Составы, предназначенные для орального применения, могут быть приготовлены согласно любому методу приготовления фармацевтических составов, известному в настоящее время, и такие составы могут содержать один или более реагентов, выбранных из группы, состоящей из подслащивающих реагентов, отдушек, красителей и консервантов для того, чтобы обеспечить фармацевтически элегантный и приятный препарат. Таблетки содержат активный ингредиент в смеси с нетоксичным фармацевтически приемлемым наполнителем для лекарства, который является удобным для производства таблеток. Такими наполнителями могут являться, например, инертные разбавители, такие как карбонат кальция, карбонат натрия, лактоза, фосфат кальция или фосфат натрия; гранулирующие и измельчающие реагенты, например, кукурузный крахмал или альгиновая кислота; связывающие реагенты, например, крахмал, желатин или гуммиарабик, и смазочные реагенты, например стеарат магния, стеариновая кислота или тальк. Таблетки могут быть без покрытия или они могут быть покрыты по известным методикам для задержки распада и абсорбции в желудочно-кишечном тракте и посредством этого обеспечивать непрерывное действие в течение более продолжительного периода. Например, может быть использован материал, задерживающий во времени высвобождение активного ингредиента, такой как глицерин моностеарат или глицерин дистеарат.

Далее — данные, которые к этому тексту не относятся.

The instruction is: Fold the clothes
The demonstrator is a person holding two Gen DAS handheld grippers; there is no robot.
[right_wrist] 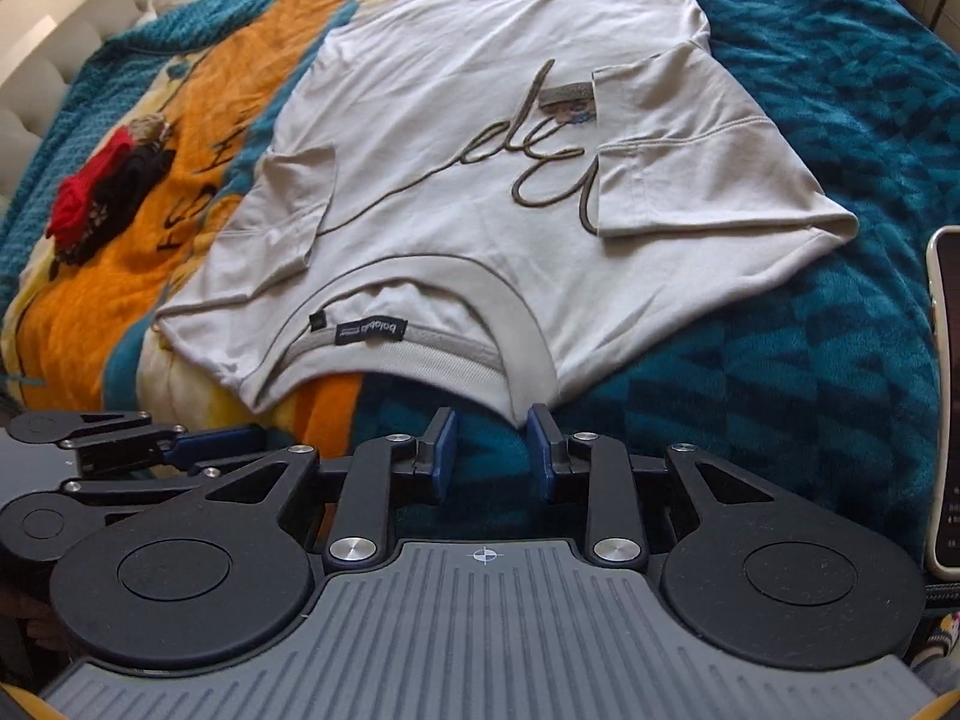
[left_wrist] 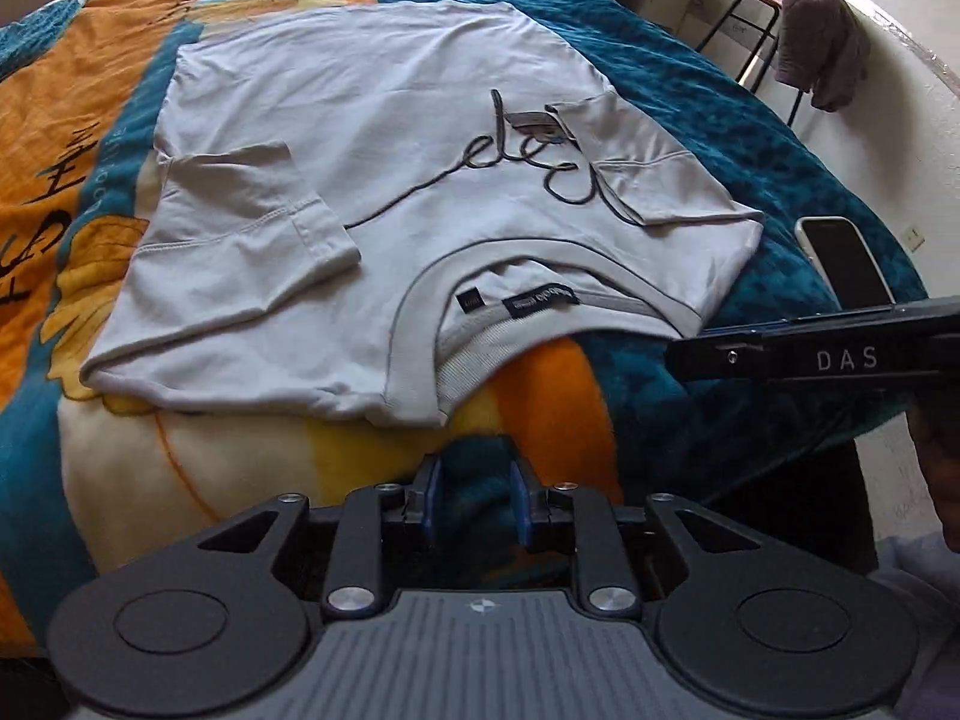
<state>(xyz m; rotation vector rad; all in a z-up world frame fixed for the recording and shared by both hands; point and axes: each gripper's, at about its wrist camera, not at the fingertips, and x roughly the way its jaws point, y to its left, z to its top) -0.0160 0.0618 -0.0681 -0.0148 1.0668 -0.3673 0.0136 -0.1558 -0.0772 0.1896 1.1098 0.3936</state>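
Bedding in teal and orange covers the bed [right_wrist: 810,120]. On it a grey T-shirt [right_wrist: 456,138] lies flat, both sleeves folded inward, collar toward the near edge. Left gripper [left_wrist: 478,483] and right gripper [right_wrist: 491,441] hover just short of the collar, released, nothing between the jaws. Risk: pinching the blanket with the cloth, dragging the folded sleeves open, or knocking the phone [right_wrist: 947,396] at the right edge.

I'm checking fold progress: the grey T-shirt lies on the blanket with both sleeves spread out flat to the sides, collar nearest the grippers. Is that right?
Not quite. Both sleeves are already folded inward onto the T-shirt, as the right wrist view shows. The rest holds: it lies on the blanket, collar nearest the grippers.
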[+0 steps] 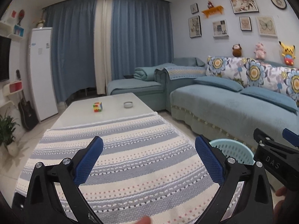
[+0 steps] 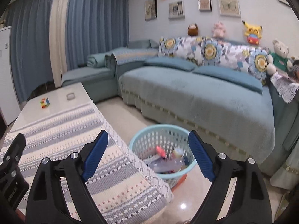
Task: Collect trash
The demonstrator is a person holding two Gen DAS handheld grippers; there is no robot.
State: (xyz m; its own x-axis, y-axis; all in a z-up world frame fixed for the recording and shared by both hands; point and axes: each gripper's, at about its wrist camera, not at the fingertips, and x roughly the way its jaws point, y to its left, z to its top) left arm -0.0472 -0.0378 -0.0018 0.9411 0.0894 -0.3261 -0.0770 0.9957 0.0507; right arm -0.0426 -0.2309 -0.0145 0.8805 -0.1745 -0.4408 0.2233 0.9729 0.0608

Рецептуры для орального использования могут также быть представлены в виде твердых желатиновых капсул, в которых активный ингредиент смешан с инертным твердым разбавителем, например с карбонатом кальция, фосфатом кальция или каолином, или в виде мягких желатиновых капсул, в которых активный ингредиент смешан с водой или масляной средой, например, с ореховым маслом, жидким парафином или оливковым маслом.

Водные суспензии содержат активные материалы в смеси с наполнителями, удобными для приготовления водных суспензий. Такими наполнителями являются суспендирующие реагенты, например карбоксиметилцеллюлоза натрия, метилцеллюлоза, гидропропилметилцеллюлоза, альгинат натрия, поливинилпирролидон, трагакантовая камедь и аравийская камедь; диспергирующие и увлажняющие реагенты, природные фосфатиды, например лецитин, или продукты конденсации алкиленоксида с алифатическими спиртами с жирными кислотами, например, полиоксиэтиленстеарат, или продукты конденсации этиленоксида, с длинной цепью, например гептадекаэтиленоксицетанол или продукты конденсации оксида этилена с неполными сложными эфирами, полученными из жирных кислот и гекситола, такие как полиоксиэтилен сорбитол моноолеат, или продукты конденсации оксида этилена с неполными сложными эфирами, полученными из жирных кислот и ангидридов гекситола, например полиоксиэтилен сорбитан моноолеат. Водные суспензии могут также содержать один или более консервантов, например этил-, или н-пропил пара-гидроксибензоат, один или более окрашивающих реагентов, одну или более отдушек и один или более подслащивающих реагентов, таких как сахароза или сахарин.